Quasi-coherent (QC) modes, known as a type of the trapped electron mode (TEM) turbulence, have been measured in the outboard core region of low-density electron cyclotron resonant heating (ECH) injected and ohmically heated L-mode plasmas on the Korea Superconducting Tokamak Advanced Research (KSTAR) device. It appears that QC modes of 20–60 kHz occur or strengthen with an increase of the electron temperature to ion temperature ratio, but weaken or are fully suppressed by increased density/collisionality. Toroidal rotation shear, which is strongly related to the density/collisionality, also seems to stabilize the QC modes.

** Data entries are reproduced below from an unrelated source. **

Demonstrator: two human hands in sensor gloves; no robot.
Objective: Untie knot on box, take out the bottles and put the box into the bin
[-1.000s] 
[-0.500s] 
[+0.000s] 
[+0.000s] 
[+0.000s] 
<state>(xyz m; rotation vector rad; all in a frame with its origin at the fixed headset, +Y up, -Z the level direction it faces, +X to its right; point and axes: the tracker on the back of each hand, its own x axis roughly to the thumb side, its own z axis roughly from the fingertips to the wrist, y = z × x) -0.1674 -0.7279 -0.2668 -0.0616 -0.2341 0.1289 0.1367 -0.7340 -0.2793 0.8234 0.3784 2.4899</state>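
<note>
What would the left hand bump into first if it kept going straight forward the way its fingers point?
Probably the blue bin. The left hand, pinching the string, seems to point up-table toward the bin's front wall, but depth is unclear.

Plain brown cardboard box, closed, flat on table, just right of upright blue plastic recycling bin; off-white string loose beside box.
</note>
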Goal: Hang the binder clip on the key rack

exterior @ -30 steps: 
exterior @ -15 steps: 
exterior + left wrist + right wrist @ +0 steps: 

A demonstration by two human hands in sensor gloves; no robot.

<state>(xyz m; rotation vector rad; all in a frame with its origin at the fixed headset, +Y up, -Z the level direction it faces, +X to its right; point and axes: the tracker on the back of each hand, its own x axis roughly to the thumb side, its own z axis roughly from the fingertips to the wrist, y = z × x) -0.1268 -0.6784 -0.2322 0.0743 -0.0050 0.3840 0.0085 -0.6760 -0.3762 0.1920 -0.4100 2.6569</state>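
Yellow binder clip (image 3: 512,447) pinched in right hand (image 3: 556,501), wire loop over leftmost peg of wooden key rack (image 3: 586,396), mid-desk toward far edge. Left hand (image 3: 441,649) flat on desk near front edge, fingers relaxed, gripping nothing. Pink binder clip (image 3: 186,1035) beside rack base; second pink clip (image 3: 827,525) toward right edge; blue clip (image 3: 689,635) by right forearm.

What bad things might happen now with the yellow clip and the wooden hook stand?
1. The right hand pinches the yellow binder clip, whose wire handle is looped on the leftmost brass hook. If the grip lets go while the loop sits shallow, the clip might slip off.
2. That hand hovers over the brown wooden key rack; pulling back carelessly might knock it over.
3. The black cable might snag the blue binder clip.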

Linear gyrokinetic simulations indicate that TEM is the most unstable mode at low densities where the QC modes are observed for both the ECH and ohmic plasmas. At high densities where the QC modes are suppressed, the most unstable mode is the ion temperature gradient (ITG) mode for the ECH plasmas but still TEM for the ohmic plasmas. In the ECH plasmas, it is found that the direction of the core toroidal intrinsic rotation is gradually reversed from the co-current to counter-current direction and the QC mode is suppressed as the line-averaged density increases, which can be explained by the transition of dominant micro-turbulence (TEM to ITG). However, in the ohmically heated plasmas, the acceleration of the core toroidal rotation is not fully explained by the TEM-ITG transition since the direction of the core toroidal rotation is counter-current direction when the QC mode is observed. Furthermore, the core toroidal rotation is accelerated to the counter-current direction even the line-averaged density decreases.